THE TASK »
Please output exactly the lines that run from the line with "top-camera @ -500" through the final line of the data, inclusive, and nothing more.

Records from a data collection
★ ★ ★ ★ ★ ★ ★
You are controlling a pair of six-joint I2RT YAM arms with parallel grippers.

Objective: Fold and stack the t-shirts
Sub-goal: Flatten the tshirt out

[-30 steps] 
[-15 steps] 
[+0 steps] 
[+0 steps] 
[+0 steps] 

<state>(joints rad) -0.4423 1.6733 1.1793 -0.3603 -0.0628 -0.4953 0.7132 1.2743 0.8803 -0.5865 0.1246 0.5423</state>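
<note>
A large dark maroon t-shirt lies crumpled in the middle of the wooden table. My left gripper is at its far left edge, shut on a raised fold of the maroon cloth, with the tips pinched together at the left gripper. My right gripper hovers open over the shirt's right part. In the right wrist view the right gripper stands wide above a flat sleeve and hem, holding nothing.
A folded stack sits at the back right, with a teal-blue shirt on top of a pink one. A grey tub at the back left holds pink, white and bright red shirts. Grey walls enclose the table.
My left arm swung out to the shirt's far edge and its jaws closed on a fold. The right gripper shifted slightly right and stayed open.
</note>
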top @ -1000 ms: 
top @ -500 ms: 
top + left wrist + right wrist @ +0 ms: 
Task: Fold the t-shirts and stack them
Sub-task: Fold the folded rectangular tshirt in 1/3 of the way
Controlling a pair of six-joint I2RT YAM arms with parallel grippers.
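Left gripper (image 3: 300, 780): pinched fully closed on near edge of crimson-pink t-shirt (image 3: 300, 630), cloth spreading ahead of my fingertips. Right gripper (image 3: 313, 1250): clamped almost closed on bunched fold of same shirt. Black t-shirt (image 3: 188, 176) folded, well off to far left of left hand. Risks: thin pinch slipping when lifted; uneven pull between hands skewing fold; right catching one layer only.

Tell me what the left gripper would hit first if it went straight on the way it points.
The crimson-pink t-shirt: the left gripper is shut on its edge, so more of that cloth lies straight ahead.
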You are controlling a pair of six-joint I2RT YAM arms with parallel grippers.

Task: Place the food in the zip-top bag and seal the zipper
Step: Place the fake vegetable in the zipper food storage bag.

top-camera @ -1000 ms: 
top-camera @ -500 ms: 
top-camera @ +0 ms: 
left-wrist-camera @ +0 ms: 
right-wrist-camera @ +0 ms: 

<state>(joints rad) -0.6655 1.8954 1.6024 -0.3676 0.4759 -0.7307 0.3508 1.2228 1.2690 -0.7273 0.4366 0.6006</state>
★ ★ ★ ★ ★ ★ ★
FINISHED EXERCISE »
top-camera @ -500 ms: 
top-camera @ +0 ms: 
left-wrist-camera @ +0 ms: 
right-wrist-camera @ +0 ms: 

<state>(joints rad) -0.6655 1.8954 1.6024 -0.3676 0.4759 -0.7307 0.3508 1.2228 1.2690 -0.7273 0.4366 0.6006</state>

Nothing more remains to be added to this answer.